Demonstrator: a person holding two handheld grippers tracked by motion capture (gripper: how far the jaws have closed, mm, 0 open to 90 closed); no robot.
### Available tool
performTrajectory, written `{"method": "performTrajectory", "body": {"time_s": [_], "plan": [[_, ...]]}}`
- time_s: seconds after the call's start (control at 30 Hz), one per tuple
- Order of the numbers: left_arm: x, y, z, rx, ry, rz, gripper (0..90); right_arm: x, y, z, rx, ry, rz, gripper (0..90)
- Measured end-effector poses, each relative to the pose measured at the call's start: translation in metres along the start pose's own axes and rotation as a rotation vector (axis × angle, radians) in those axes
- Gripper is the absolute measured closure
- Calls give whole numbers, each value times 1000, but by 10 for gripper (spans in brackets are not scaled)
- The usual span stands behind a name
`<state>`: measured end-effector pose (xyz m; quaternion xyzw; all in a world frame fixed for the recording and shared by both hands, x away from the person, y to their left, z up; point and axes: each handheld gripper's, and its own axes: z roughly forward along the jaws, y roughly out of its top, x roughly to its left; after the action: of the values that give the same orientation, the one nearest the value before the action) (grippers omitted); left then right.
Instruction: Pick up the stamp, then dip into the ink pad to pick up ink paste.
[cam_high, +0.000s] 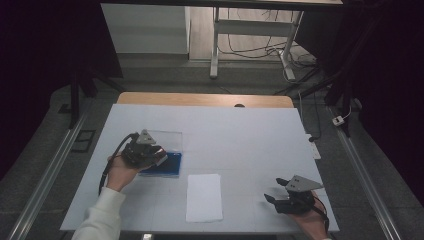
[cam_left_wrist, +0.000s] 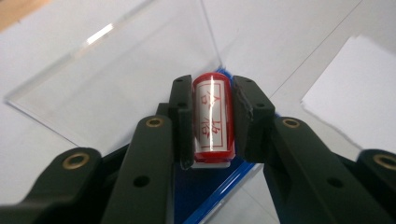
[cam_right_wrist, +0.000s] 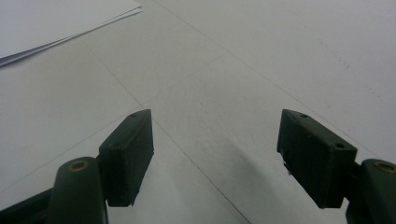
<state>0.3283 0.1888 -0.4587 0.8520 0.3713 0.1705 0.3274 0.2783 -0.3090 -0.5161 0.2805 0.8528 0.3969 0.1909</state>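
While the left gripper (cam_high: 159, 156) sits over a blue case (cam_high: 167, 165) with its clear lid (cam_high: 167, 137) open on the counter (cam_high: 250, 135), the right gripper (cam_high: 274, 190) rests beside paper (cam_high: 204, 197). Left gripper view: jaws clamp a red stamp (cam_left_wrist: 213, 116) above the case. Right gripper view: jaws spread wide, holding nothing.

Red stamp (cam_left_wrist: 212, 116) with white label, clamped above blue case (cam_left_wrist: 210, 196).
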Motion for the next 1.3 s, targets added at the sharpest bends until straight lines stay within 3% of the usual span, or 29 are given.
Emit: {"method": "performTrajectory", "body": {"time_s": [0.3, 0.4, 1.3], "plan": [[1, 5, -34, -104, -9, -18, 704, 0, -1, 1, 8, 0, 2, 266], [1, 6, -38, -117, -9, -18, 704, 0, -1, 1, 6, -1, 4, 266], [-1, -1, 11, 51, 14, -1, 703, 1, 0, 2, 11, 1, 5, 267]]}}
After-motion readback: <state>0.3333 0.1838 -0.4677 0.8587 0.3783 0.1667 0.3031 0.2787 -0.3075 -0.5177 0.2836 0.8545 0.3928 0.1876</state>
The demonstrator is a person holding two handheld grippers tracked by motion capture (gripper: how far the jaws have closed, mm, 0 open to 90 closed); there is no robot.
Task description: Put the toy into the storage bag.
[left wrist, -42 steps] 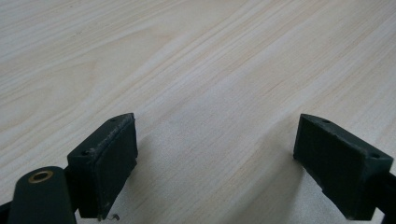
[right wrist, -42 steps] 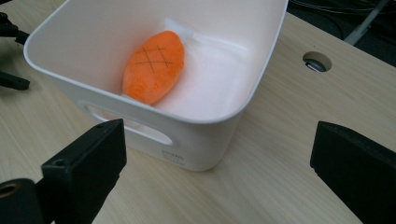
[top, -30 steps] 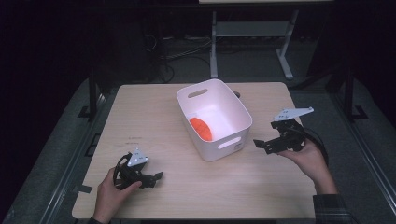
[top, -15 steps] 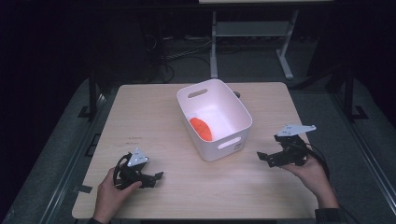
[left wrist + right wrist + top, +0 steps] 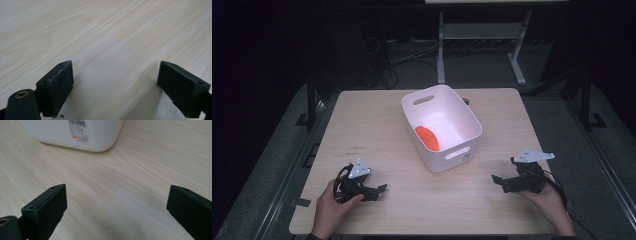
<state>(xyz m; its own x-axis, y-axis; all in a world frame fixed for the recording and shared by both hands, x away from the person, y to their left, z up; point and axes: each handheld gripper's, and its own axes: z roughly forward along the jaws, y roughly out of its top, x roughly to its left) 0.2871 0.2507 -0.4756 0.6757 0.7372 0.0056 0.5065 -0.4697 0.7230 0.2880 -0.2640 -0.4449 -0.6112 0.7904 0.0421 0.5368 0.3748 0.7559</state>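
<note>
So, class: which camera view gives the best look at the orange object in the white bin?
The high view: it looks down into the white bin, where the orange object lies. The right gripper view catches the bin's outer wall; the left shows bare table.

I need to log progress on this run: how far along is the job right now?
Done, it seems: the orange item lies inside the white bin. In hand: nothing; the left gripper and right gripper sit low over the wooden table, jaws open and empty. Left: seemingly nothing else to load.
</note>
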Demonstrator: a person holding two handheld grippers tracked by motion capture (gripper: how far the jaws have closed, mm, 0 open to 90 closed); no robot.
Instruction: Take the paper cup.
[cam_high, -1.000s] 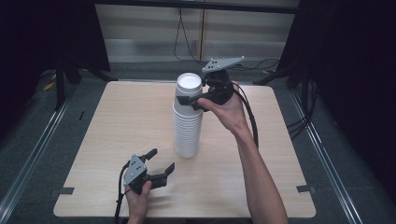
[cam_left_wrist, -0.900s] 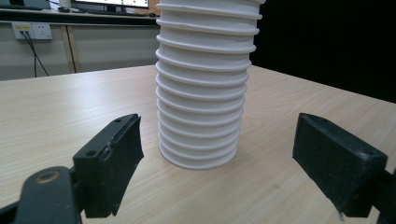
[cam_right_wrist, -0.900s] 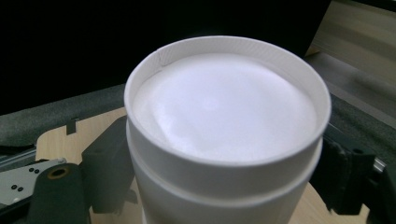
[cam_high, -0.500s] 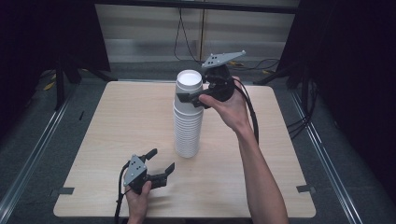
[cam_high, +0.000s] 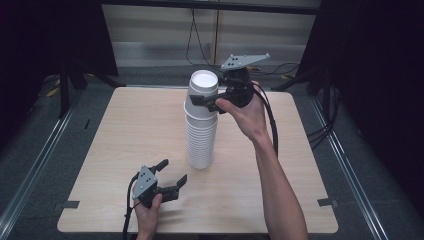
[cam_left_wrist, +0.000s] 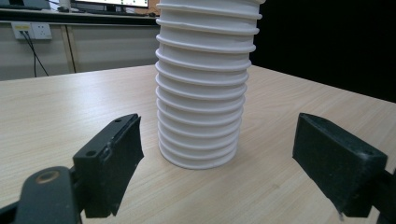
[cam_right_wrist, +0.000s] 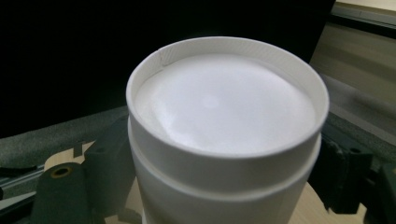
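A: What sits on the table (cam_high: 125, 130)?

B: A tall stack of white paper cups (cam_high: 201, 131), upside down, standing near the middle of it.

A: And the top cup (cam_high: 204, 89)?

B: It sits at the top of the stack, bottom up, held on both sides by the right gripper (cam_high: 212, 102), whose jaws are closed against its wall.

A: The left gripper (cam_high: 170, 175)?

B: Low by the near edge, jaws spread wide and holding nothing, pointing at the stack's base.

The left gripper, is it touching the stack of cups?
Apart. In the left gripper view the left gripper stands open, with bare table between each jaw and the stack of cups.
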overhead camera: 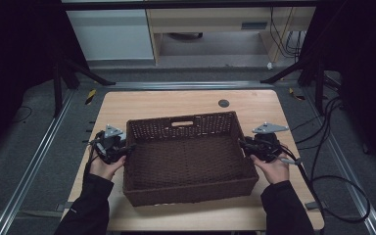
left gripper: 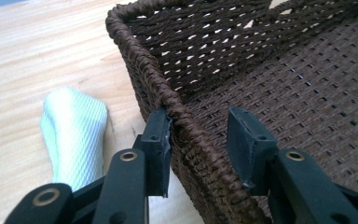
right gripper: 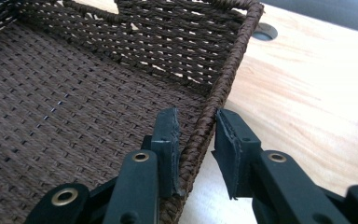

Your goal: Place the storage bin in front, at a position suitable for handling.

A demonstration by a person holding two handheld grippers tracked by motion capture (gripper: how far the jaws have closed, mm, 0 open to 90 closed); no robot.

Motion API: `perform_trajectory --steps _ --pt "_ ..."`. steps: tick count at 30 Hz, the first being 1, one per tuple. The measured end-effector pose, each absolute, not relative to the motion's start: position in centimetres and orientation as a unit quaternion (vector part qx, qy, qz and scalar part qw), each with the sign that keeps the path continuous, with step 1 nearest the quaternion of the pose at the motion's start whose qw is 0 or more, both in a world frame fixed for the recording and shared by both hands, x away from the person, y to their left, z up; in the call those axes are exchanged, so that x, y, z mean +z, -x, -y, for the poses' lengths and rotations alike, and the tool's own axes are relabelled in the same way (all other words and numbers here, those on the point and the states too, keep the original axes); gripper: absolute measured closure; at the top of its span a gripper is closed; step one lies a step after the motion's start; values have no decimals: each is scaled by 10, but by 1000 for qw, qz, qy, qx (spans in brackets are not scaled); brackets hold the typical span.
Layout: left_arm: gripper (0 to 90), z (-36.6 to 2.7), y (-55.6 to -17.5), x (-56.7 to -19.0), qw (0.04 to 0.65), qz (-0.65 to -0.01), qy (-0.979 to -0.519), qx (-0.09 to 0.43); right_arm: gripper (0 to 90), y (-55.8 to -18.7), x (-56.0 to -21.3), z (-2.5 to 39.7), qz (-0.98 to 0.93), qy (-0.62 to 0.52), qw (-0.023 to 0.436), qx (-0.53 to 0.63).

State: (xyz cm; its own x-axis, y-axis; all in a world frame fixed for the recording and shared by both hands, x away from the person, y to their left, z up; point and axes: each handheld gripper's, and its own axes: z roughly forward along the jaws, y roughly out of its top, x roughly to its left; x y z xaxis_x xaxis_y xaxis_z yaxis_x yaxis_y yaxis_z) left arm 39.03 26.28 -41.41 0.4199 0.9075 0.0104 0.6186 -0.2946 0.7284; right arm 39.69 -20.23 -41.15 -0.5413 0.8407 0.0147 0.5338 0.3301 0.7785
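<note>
Two grippers straddle the brown woven basket [overhead camera: 188,183] at mid-frame on the table [overhead camera: 176,100]: left gripper [left gripper: 199,140] jaws apart over its rim, right gripper [right gripper: 196,140] jaws close about the opposite rim, not clamped.

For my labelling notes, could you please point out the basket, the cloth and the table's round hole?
basket [overhead camera: 188,159]: high view, woven floor.
cloth [left gripper: 74,130]: left gripper view, ribbed top.
hole [overhead camera: 223,103]: high view, its dark centre.

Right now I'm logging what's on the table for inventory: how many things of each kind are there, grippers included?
Brown woven basket: 1
Pale green folded cloth: 1
Grippers: 2, left gripper and right gripper, each straddling a basket side rim
Total: 4
</note>
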Motion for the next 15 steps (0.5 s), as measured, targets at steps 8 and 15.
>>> perform_trajectory --steps 8,15 --pt "626 -258 -406 -415 342 -480 -780 212 623 -384 -409 207 -783 -448 206 379" --pt "522 -263 -397 -414 354 -470 -781 209 546 -395 -413 206 -774 -466 211 373"
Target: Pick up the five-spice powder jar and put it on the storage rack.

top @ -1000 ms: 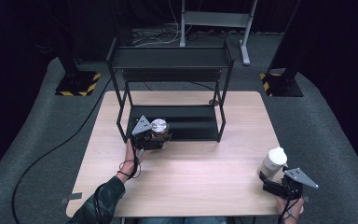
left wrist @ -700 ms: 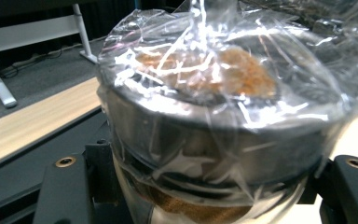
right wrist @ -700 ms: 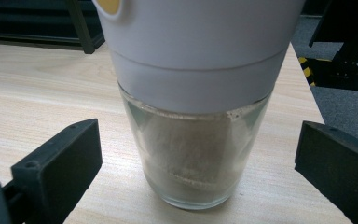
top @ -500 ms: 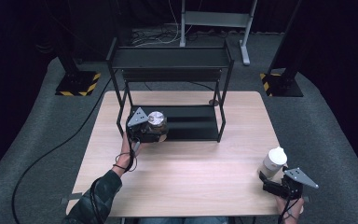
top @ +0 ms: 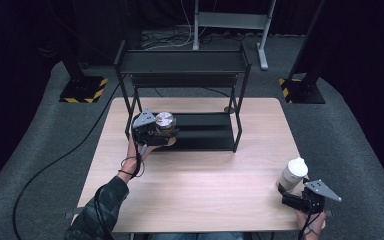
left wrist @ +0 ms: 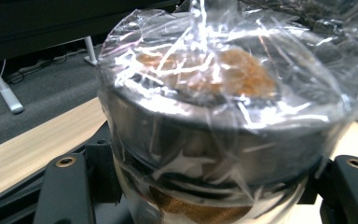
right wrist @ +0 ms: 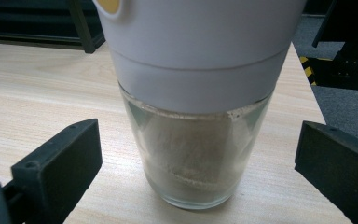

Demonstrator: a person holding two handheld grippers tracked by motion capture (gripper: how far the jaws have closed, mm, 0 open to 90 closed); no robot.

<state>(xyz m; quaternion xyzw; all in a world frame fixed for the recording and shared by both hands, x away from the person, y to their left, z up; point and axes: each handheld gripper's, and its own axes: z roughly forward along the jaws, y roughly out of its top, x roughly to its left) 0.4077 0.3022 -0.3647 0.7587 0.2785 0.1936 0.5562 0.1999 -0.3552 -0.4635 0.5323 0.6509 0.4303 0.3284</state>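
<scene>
Plastic-wrapped, a spice jar is held upright between the jaws of the left gripper, at the left front edge of the black rack's lower shelf. Farther right, on the wooden table, a white-capped glass jar stands between the wide-spread jaws of the right gripper, untouched. Grey carpet is seen around the table.
</scene>
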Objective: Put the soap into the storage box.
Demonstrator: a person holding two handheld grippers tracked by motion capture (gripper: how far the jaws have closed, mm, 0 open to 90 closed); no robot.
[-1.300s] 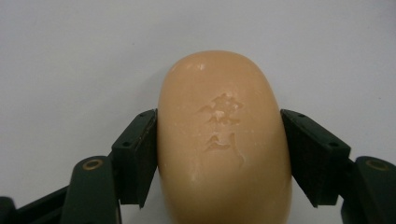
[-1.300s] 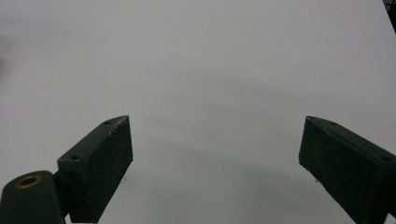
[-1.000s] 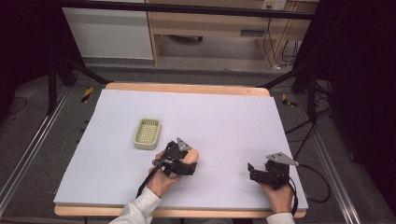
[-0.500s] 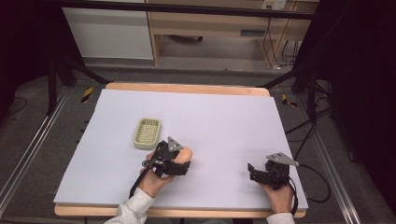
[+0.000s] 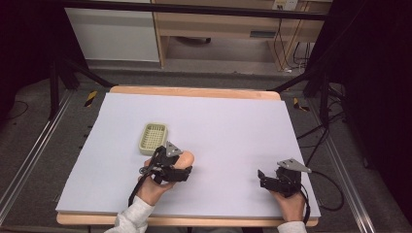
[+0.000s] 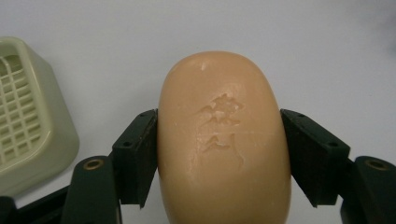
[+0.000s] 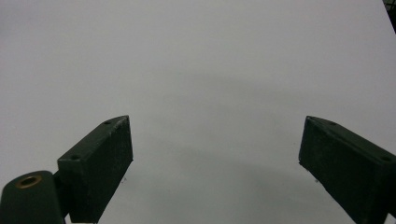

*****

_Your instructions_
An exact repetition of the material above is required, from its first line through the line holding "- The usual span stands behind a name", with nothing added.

_Task output_
Demonstrator: a person holding two handheld grippers tracked by motion capture (gripper: how far the jaws have closed, mm, 0 open to 90 closed); no robot.
### Available tool
performTrajectory, written `{"method": "performTrajectory", "body": {"time_s": [_], "plan": [[_, ...]]}}`
- time_s: seconds after the call's start (control at 30 Hz), one per tuple
- Order of the numbers: left_arm: x, y, z, rx, ry, rz, gripper (0..90); right_arm: x, y, z, rx, ry, rz, gripper (0..90)
- Measured end-effector poses, each relative to the pose measured at the call's start: translation in metres along the start pose's own axes and rotation as a rotation vector (axis × angle, radians) in those axes
- Gripper is the absolute measured closure
- Calls give whole numbers, each value times 1000, but by 10 for gripper (spans in brackets are not scaled)
- The usual span stands behind a name

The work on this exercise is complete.